One of the biggest hurdles that comes up in planning an event is balancing a budget, which is why it’s key to design it around your financial resources from the start. The expenses can add up when you consider all that goes into an event, and it’s easy to get overwhelmed, especially if you have no help from a professional! Fortunately, there are steps you can take to help estimate costs and identify areas where money can be saved.
1. Keep it simple. You don’t need the help of a professional planner or fancy budgeting tools to create a solid event budget. You can start off by using an empty spread sheet to track items you need to account for. Start by creating a few columns such as item, description, amount needed, estimated cost, and actual cost. By using categories you’ll be able to see which items can be eliminated or decreased and cut costs before you spend anything.
2. Research research research!

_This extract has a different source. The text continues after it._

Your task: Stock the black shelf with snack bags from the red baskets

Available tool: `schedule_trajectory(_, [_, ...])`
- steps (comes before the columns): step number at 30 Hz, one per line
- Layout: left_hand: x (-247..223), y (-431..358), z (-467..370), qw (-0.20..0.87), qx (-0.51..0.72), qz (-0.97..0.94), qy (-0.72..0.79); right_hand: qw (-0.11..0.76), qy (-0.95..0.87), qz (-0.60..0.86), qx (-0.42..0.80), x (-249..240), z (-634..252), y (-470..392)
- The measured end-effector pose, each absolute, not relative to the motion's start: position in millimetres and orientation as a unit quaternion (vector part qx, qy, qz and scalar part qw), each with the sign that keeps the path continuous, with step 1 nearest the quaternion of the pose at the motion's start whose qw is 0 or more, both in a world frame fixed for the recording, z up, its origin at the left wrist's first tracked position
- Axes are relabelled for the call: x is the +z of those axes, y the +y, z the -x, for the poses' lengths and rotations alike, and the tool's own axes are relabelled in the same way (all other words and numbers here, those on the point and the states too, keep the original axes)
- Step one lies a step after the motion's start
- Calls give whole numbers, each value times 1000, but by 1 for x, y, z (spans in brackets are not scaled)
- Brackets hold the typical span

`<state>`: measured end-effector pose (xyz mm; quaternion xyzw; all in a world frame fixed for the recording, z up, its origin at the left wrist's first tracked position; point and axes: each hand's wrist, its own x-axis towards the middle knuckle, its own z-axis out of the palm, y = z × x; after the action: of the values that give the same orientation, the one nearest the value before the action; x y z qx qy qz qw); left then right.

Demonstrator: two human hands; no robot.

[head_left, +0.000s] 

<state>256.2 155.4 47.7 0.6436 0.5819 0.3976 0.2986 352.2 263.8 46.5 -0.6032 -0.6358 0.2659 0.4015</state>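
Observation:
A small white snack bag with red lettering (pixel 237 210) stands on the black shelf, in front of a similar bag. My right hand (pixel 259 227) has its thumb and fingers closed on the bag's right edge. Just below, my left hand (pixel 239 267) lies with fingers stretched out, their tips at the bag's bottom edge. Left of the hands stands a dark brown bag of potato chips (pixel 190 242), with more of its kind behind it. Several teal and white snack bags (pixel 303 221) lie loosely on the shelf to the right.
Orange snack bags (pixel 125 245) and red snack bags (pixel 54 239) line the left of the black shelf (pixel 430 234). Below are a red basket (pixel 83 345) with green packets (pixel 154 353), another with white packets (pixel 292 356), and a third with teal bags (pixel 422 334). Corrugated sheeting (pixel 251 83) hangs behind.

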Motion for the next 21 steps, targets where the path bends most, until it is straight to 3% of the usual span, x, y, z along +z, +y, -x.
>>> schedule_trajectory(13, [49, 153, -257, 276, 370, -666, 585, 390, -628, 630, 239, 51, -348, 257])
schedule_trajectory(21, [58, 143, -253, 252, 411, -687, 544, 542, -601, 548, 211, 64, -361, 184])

Once you have a budget in mind for your event, it’s time to research prices to get a look at what your actual budget will look like. If this isn’t the first time you’ve put on this event, look back at past budgets and expenses to see what your end costs will look like. Although it’s likely that the new event won’t be exactly the same as it was in the past (change of location, food, decorations, etc.), you can get a pretty good idea of what you’ll be spending by looking at what was spent previously.

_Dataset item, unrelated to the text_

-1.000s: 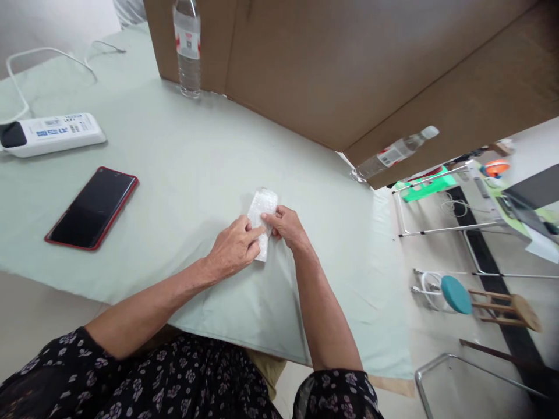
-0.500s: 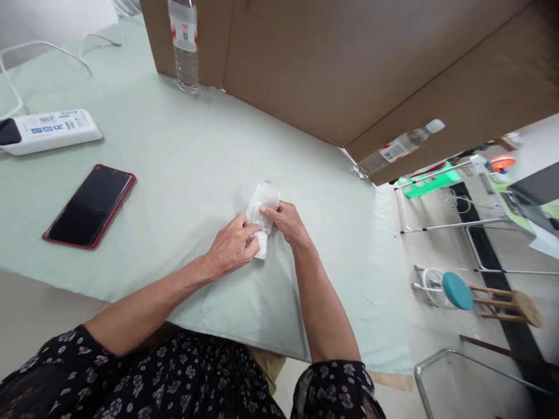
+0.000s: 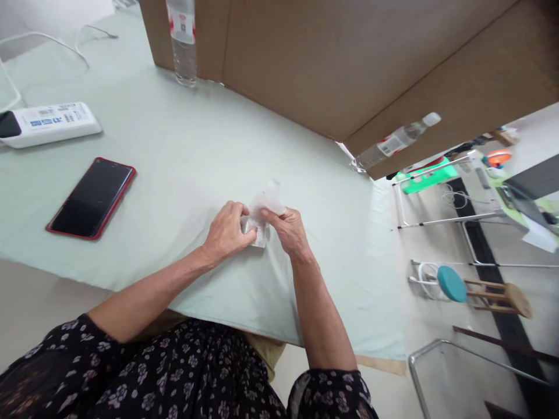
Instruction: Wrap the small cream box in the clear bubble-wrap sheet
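No words, brands or numbers legible with certainty. White oblong plastic device with dark end [image 3: 52, 125], left edge of frame, upper half: row of large blue characters, smaller dark print beside them, too small to read. Clear plastic bottle [image 3: 184, 58], upper left: white-and-red label [image 3: 182, 24] with red mark above small dark square, wording unreadable. Clear plastic bottle with white cap [image 3: 407, 136], tilted, upper right: white-and-red label [image 3: 390, 145], dark block of print, unreadable.

Bubble wrap [image 3: 268, 201] now bent, upper part skewed rightward in right hand [image 3: 288, 230]; left hand [image 3: 229, 229] spread wider.
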Demonstrator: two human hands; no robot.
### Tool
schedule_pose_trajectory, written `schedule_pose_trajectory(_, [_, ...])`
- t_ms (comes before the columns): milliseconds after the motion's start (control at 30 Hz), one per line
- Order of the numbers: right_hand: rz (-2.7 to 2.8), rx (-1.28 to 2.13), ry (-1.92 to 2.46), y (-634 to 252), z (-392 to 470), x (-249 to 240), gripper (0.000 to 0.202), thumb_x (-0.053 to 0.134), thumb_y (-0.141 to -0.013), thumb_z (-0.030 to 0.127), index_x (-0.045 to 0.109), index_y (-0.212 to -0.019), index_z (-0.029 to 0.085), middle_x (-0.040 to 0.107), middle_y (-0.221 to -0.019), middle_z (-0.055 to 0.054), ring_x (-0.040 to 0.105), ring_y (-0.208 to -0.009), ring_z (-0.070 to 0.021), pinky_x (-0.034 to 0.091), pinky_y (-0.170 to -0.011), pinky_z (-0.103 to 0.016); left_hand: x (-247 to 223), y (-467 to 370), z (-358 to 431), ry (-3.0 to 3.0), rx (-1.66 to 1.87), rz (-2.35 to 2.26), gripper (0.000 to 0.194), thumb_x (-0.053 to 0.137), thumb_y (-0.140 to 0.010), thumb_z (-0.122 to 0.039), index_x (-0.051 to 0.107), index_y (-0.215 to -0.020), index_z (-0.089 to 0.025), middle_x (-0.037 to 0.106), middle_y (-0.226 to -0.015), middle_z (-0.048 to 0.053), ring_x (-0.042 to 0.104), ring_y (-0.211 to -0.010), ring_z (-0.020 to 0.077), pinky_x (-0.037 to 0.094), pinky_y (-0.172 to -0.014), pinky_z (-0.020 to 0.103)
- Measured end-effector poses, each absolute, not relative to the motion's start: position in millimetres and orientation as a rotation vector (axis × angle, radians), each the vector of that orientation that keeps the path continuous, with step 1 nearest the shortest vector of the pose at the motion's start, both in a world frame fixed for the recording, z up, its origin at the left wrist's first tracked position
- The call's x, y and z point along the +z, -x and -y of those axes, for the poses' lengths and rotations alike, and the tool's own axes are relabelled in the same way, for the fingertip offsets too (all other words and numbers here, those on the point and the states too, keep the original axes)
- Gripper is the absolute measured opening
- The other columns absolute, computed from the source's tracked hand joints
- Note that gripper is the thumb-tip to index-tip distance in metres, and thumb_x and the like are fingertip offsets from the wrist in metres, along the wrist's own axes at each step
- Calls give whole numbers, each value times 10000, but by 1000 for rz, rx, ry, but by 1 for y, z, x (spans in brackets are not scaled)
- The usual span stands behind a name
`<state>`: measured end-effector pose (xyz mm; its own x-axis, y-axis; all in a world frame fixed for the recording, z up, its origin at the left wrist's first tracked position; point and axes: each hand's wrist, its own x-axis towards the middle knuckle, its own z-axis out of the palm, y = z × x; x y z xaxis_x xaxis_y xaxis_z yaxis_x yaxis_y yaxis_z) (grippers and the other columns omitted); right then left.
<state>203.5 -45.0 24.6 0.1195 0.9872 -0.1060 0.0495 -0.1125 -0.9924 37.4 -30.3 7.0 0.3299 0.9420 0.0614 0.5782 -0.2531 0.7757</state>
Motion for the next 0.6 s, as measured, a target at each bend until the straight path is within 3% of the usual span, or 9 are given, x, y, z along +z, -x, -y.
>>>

If this is the first time you’re hosting this event, you can still contact vendors that you’ve worked with in the past to look at pricing options. Working with companies with whom you’ve already done business can potentially save you some upfront costs. And if you were happy with the services they had provided in the past, it’s essentially risk free.
3. Look at all costs, big and small. Of course you need to consider the major costs of your event like a venue, food, and entertainment, but keep in mind that the small costs add up too. When creating your event budget don’t forget to account for costs like taxes, marketing, and travel. If this is an internal event you don’t really have to worry about marketing costs, but if you’re hosting clients and other members of the community, marketing can be expensive. Keep these smaller fees in mind throughout the process so that they don’t creep up on you at the end.
4. Communication is key. During the creation of your budget it’s so important to make sure everyone is on the same page at all times. You may have an idea on how much you want to spend, but someone else in the mix may have a completely different idea in mind. Communicating all ideas and budgeting limitations can save a lot of confusion and misunderstandings (and money!).
If you’re planning an event for your business, creating a budgeting plan not only allows you to visually see where your money is going and coming from, but it also forces you to think about the focus of your event. Following the simple steps above could help you avoid overspending and the unnecessary stresses that comes with putting on an event for your business!